The need for EU PNR has never been stronger

Timothy KIRKHOPE

Conservative MEP for Yorkshire and The Humber, responsible for drafting the Parliament’s report on the Passenger Name Record (PNR) proposal.

An EU-wide Passenger Name Records (PNR) system is a vital tool for combatting serious crime and terrorism across Europe, by allowing for the exchange of data collected by airlines for flights within the EU. Therefore I am pleased that MEPs have now reached a deal with national governments that balances strong safeguards – such as ensuring that data is handled in a proportionate manner – with a system which will deliver real results.
As lead negotiator on this deal, I want to make clear that the need for an effective PNR system is not just restricted to the very necessary need to detect foreign fighters and potential terrorists.
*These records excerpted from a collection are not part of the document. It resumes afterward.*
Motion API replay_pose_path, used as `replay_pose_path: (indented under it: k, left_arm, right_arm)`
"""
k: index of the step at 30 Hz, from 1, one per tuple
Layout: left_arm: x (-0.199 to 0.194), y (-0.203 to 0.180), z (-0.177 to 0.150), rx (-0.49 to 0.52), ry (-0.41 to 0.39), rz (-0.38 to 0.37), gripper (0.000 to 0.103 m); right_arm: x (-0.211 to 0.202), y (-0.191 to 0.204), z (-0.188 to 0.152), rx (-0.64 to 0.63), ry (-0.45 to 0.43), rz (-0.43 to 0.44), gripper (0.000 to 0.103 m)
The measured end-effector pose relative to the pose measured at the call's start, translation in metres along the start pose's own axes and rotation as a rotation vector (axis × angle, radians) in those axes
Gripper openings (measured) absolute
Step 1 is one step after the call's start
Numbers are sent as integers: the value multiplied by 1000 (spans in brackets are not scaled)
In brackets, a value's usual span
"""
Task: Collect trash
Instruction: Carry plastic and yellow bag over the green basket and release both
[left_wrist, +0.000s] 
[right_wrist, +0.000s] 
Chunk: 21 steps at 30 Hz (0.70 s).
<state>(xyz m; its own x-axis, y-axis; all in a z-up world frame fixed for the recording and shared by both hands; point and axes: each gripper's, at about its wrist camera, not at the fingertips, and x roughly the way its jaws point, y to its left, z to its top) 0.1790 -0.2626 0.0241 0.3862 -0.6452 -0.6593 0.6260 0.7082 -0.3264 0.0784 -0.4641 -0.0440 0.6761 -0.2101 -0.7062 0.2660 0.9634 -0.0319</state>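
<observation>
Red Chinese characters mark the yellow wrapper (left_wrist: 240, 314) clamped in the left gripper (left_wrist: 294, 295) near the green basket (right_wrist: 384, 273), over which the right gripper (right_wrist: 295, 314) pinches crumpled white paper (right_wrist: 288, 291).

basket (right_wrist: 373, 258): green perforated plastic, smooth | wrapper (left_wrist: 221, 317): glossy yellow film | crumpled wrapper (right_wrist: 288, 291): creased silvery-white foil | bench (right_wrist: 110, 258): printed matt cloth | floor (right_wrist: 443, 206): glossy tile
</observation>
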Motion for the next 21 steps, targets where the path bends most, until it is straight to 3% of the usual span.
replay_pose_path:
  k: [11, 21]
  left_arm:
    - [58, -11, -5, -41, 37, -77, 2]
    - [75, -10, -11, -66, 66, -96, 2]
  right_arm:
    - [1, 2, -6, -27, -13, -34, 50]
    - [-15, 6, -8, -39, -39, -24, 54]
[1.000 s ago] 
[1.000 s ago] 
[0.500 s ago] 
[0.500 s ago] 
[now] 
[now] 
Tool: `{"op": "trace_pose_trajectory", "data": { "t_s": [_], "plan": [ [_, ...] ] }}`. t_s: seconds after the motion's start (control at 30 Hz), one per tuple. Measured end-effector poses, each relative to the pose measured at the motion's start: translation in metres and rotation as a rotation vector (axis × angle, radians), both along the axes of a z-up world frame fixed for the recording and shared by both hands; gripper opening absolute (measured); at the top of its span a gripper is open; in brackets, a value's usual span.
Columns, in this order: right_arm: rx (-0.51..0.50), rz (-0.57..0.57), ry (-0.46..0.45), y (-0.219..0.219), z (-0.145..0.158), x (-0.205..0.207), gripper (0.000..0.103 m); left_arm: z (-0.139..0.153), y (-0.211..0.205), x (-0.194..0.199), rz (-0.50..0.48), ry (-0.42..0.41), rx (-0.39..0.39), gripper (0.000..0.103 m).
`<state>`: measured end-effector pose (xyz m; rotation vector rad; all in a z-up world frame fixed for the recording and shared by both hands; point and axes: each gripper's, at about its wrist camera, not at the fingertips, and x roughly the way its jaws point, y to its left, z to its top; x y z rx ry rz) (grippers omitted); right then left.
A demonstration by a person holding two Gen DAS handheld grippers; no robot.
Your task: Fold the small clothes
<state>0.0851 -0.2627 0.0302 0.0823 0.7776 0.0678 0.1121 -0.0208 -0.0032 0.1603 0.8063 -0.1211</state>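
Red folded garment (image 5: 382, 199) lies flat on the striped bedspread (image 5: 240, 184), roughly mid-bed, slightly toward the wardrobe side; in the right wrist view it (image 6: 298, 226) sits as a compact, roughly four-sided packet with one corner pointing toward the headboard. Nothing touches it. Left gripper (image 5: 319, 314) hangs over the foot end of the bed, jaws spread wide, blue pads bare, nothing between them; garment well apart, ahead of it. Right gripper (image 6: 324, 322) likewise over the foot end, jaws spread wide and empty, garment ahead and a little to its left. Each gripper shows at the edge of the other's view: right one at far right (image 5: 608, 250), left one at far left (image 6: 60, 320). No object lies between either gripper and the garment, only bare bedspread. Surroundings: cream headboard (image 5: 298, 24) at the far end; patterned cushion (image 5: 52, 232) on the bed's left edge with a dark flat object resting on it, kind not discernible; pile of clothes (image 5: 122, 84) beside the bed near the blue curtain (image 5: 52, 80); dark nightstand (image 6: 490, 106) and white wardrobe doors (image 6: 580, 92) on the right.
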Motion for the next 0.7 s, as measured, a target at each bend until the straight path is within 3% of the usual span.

PNR data has also been crucial for helping police catch criminals such as sex offenders or people involved in drug smuggling or human trafficking.
The statistics speak for themselves.
Previous use of PNR data through e-borders schemes has led to the refusal of entry or detention of many individuals, including 57 people wanted for murder, 175 for rape or sexual assault, 398 for drugs offences, 441 for fraud and 920 for violence.
Our closest security ally, the US, has helped to foil plots in the EU through its analysis of information provided by PNR or through the Terrorist Finance Tracking Programme (TFTP).
Despite the claims of scaremongers, this is not a one-sided transfer of data across the Atlantic, but a true partnership. Just as the sharing of data with the US has been instrumental in identifying terrorist threats and serious crime, the sharing of PNR information on intra-EU flights can be an important contributing factor in identifying and locating the movements of those presenting a security threat across Europe.
As the only EU country which already has a fully operational PNR system, I am pleased that the UK has been a leading force in the development of an EU PNR system.
With the most sophisticated PNR System in the world, the British government has provided many insights into both the potential applications of such a system and, crucially, any potential pitfalls.
Based on this experience I fought hard in the negotiations to ensure that the provisions in the final agreement for sharing of data will now only occur in cases where it is relevant and necessary.
The UK government has repeatedly pointed out that any form of mandatory sharing, where data on people who are not suspected of anything is shared, would be disproportionate and indeed counterproductive. Such compulsory sharing would simply over-load law enforcement authorities with data that in any case they would not be able to use.
Questions are often raised over the issue of so-called profiling. It is important to make clear that PNR data looks for patterns of behaviour, and does not profile people’s background or seek to extract sensitive information.
It is only when suspicious patterns are identified that the data needs to be shared and reviewed. In fact the use of PNR data to study these patterns has been shown to reduce the amount of profiling needed, as well as helping security services identify previously unknown individuals who may be up to no good.
As legislators we have a responsibility, first and foremost, to ensure the safety and security of all our citizens. The PNR system is a very important tool in the fight against trafficking, organized crime and terrorism. It is not a silver bullet, but should be seen as part of a wider package of security measures. Neither is it a kneejerk reaction in response to any one specific attack or the threat of terrorism.
With 14 countries in the EU already looking into their own PNR systems the choice here is not between an EU PNR system and no EU PNR system; it is between an EU PNR system and potentially 28 national PNR systems that will have vastly differing, or even absent, standards for protecting passenger data.
I have no hesitation therefore in recommending that the European Parliament as a whole backs this agreement, ensuring we can better protect our citizens, and create an effective but balanced EU PNR system.”